Llazar (Zai) Fundo (March 20, 1899 – September 20, 1944) was an Albanian Communist, later social-democratic journalist and writer. He was a former member of the Comintern and the Balkan Communist Federation. He was associated with the Fan S. Noli government in 1924 and became the leader of the Bashkimi organization after the death of Avni Rustemi in 1924. In 1928 he helped establish the Korçë Communist Group. In the fierce rivalry for power control within the Communist Party, he was branded a Trotskyist and purged from the party.

==Biography==
Fundo was born in Korçë, Albania to a family originating from Moscopole, of Aromanian origin. He attended the French Lycée of Salonica and later studied law in Paris, France. He was the mentor to other Albanian Communist students in Paris, including future Albanian leader Enver Hoxha, to whom he taught law.

===Return to Albania in 1924===
Upon returning to Albania he was a member of Avni Rustemi's Bashkimi organization which he later took over upon Rustemi's death by assassination in April 1924. Fundo developed connections with Orthodox Bishop Fan S. Noli and played an active role in forcing then-Prime Minister Ahmet Zogu's exile to Yugoslavia that same year. Upon the overthrow of Noli's government in November 1924, Fundo emigrated to Vienna, Austria, becoming member of KONARE thus acquainted with the Balkan Communist Federation, and then emigrated to the Soviet Union where he became a member of the Comintern.

===Organization of the Korçë Albanian Communist Group ===
In 1929 he took part in the 8th Congress of the Balkan Communist Federation where he discussed the founding of a Communist Party in Albania, having helped establish the Albanian Communist Group in 1928 in Korçë. From 1930 to 1931 he served as a journalist for the Vienna-based magazine The Balkan Federation.

===1933-1939: anti-Stalinism and expulsion from Comintern===
In 1933 while in Germany he was a partial observer of the Reichstag fire events and traveled with Leipzig Trial participant Georgi Dimitrov (whom he befriended) back to Moscow. During the Spanish Civil War he organized Albanian volunteers for the International Brigades.

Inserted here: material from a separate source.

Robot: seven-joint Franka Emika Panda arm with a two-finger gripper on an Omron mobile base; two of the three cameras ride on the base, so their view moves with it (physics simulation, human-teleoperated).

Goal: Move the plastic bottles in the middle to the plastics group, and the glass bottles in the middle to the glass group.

During these years Fundo began criticizing the pro-Stalin wing of the Communist Party of the Soviet Union as "Stalinist", gravitating more towards the views of Leon Trotsky. During the Great Purge he was expelled from the Comintern in 1938 as a "bourgeois deviationist" and a death sentence was announced against him. However, the intercession of Georgi Dimitrov, then leader of the Comintern, resulted in this sentence being dropped.

===Return to Albania in 1939===
Following the Italian invasion of Albania in 1939, Fundo returned to Albania and served as a secondary school teacher in his hometown of Korçë until his dismissal a year later, as he was a participant in the underground struggles against the Italians. By this time he had become disillusioned with Communism and embraced social-democracy. He was subsequently arrested in 1941 and sent to the island of Ventotene. Fundo became acquainted with Altiero Spinelli and Sandro Pertini during this period, the latter urging Fundo to stay and fight with the Italian resistance. As the Fascist government began to fall in 1943 however, Fundo was able to return to Albania.

===Death in 1944 by Albanian Communists===
In September 1944 he was captured in southern Yugoslavia, then allegedly handed over by Josip Broz Tito to the guerrillas of the Communist Party of Albania under Enver Hoxha. He was accused of Trotskyism and collaboration with British Intelligence. He was then either lashed or beaten to death. According to Enver Hoxha in his memoirs, however, he was found by the Albanian National Liberation Army in the company of a "gang of bandits" led by anti-communist partisan Kryeziu Brothers and a British officer, an account that has since been substantiated. The Yugoslav partisans, who in 1942 had told their Albanian counterparts to "expose" Fundo, then allegedly came out in Fundo's defense and demanded that Hoxha's army hand Fundo over to them, but by then their letter had arrived too late as Fundo had already been executed.